La logique que j’expose n’est pas purement marchande. Elle se fonde sur la passion des amateurs d’art, sur les fondations, le mécénat et d’autres mécanismes spontanés. La passion seule entraîne le partage. Ainsi François Pinault avait-il envie de faire partager ses goûts en rendant ses collections publiques dans le Palazzo Grassi. Ce partage issu de la société civile ne peut certainement pas être remplacé par un « service économique universel » assuré par des fonctionnaires. « Mettre l’art à portée de tous » ne signifie rien en soi. Quel art, avec quel argent et sélectionné par qui ?

En ponctionnant l’argent de tous pour financer leur activité, certains fonctionnaires acquièrent arbitrairement ce qui leur parait important, sans égard pour le public mais uniquement en fonction de leurs propres critères issus de petits cénacles fermés sûrs de leurs choix (à tort ou à raison, mais ces choix ne devraient que les concerner eux, pas l’ensemble des Français). Ce mécanisme explique pourquoi la création contemporaine française, par exemple, ne s’adresse plus qu’aux acheteurs institutionnels publics qui privilégient les installations hermétiques, et non pas les collectionneurs privés. Résultat, les collectionneurs se détournent de l’art contemporain français et les artistes français qui ne se sont pas expatriés peinent à élargir leur cercle d’amateurs au-delà de ce « service économique universel » d’Etat.
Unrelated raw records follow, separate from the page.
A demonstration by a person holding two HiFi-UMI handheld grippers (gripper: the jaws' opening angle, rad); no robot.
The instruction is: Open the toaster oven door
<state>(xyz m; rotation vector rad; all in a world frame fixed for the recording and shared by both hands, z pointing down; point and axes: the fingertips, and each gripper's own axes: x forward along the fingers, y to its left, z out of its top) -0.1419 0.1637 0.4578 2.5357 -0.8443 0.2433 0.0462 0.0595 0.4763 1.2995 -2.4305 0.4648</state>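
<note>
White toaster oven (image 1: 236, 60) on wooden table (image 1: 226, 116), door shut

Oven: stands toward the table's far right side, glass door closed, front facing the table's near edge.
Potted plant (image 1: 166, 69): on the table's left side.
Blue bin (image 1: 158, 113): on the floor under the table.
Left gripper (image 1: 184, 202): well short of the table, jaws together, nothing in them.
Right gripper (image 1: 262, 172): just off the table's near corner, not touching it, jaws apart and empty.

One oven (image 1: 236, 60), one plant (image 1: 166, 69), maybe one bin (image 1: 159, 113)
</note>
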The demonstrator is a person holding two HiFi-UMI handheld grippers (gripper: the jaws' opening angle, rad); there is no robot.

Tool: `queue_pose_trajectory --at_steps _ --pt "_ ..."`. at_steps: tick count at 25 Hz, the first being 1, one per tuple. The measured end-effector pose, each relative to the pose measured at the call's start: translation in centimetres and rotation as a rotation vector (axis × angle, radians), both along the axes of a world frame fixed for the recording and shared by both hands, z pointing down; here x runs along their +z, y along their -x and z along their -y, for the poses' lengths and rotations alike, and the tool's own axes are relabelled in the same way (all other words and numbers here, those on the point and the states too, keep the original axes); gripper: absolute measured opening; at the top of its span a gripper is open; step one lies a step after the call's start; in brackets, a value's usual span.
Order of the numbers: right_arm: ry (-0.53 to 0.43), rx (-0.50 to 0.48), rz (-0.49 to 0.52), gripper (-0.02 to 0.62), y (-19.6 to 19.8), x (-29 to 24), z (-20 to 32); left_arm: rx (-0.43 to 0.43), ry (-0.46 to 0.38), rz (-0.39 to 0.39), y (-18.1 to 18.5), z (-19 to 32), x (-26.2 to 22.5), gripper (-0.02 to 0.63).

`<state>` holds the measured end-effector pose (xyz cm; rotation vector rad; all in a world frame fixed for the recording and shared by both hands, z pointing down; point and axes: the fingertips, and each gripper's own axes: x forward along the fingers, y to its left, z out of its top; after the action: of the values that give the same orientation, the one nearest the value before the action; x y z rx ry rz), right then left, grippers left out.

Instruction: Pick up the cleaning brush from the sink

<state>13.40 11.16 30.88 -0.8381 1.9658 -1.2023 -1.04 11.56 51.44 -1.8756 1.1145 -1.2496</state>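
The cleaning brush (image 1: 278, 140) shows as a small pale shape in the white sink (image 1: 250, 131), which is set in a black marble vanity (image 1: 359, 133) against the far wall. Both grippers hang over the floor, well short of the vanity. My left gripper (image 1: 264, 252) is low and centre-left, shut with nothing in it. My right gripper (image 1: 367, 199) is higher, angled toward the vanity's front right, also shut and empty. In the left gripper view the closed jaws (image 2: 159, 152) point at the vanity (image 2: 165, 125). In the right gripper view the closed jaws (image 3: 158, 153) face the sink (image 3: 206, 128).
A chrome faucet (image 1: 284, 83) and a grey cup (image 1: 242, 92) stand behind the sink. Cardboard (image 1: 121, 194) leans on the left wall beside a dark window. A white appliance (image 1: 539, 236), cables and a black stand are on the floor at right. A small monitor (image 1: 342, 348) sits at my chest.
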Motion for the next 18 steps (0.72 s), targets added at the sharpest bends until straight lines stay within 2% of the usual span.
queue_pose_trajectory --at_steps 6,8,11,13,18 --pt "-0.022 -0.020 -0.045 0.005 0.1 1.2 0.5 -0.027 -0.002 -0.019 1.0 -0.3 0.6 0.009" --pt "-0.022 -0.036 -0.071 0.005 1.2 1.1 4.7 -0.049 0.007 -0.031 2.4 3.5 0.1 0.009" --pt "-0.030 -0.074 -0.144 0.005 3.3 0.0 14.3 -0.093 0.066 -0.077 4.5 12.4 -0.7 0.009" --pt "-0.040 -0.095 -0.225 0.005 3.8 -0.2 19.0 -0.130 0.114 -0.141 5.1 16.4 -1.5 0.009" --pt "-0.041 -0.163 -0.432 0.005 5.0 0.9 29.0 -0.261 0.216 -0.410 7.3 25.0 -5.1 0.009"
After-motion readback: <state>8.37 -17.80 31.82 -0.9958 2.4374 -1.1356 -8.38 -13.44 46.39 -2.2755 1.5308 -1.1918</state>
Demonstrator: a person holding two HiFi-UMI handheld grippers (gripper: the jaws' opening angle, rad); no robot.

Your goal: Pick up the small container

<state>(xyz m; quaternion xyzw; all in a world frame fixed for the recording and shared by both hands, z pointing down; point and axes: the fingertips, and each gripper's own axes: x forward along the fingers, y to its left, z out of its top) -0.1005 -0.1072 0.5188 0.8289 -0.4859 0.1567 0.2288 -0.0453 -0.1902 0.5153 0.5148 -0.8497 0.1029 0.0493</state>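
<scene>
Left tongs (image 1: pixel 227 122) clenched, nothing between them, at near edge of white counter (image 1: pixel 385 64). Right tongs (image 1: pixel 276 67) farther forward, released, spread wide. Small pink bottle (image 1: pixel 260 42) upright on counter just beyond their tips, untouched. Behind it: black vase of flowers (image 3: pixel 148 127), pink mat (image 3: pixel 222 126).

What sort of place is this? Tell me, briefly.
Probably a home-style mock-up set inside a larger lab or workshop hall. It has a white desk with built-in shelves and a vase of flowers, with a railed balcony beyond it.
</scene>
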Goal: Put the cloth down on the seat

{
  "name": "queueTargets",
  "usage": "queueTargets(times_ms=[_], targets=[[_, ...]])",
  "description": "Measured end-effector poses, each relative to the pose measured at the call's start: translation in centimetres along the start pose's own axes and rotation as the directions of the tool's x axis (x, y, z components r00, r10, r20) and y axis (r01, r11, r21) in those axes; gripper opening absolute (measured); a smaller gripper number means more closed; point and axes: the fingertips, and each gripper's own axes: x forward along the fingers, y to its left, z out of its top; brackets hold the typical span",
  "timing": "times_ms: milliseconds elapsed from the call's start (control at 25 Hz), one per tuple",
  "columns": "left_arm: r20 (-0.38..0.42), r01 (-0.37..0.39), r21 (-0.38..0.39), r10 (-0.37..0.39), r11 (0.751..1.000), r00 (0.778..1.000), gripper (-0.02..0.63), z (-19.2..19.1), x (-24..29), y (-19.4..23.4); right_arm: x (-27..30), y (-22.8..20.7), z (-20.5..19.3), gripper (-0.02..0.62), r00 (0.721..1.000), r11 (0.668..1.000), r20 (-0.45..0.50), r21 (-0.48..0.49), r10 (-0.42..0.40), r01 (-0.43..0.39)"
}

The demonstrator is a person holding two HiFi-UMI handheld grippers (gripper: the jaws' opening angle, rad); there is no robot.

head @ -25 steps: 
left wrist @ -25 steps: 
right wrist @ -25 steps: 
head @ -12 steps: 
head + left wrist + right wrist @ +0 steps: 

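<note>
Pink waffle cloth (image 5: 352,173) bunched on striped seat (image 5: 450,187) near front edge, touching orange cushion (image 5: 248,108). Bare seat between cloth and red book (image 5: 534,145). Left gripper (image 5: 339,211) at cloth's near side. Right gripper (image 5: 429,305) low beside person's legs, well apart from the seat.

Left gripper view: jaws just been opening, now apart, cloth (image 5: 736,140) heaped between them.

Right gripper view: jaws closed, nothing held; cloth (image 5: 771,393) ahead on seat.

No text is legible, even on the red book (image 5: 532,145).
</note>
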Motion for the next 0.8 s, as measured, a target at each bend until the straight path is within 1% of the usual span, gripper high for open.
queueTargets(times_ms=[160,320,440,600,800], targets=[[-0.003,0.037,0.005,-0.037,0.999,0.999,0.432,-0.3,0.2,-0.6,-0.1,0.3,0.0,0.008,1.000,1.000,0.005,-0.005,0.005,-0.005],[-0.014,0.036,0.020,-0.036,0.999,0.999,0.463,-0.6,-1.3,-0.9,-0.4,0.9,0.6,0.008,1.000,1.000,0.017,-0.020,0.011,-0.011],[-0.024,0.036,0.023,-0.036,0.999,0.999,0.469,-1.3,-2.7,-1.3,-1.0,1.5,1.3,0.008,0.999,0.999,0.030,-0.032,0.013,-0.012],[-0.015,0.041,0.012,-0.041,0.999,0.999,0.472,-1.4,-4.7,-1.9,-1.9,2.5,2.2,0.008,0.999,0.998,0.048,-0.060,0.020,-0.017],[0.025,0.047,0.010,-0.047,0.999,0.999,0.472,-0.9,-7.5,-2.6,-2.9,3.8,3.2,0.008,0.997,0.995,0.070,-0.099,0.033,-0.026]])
Ensuite, quand les oeuvres ne sont pas stockées dans des hangars où elles ne connaîtront plus le jour, elles finissent dans des petits musées qui se veulent d’avant-garde, mais vides car ils n’intéressent personne.

Je comprends bien votre désir d’universalité de l’art. Mais l’art est un univers fluctuant fondé sur un rapport très étrange entre les oeuvres, les publics et les intermédiaires (galeries, musées, expos, salles de vente,...). Personne ne peut légitimement réaliser le choix des oeuvres qui constitueront ce « service public de l’art » arbitraire et coûteux avec l’argent d’autrui. Il faut aussi accepter qu’un vaste public ne s’intéresse pas à l’art et ne souhaite pas contribuer à ces dépenses. Et alors, en vertu de quoi auraient-ils tort ?

La collectivisation de l’art me semble inique, injuste et profondément perverse : l’art est avant tout liberté de chacun, et jamais un choix collectif imposé.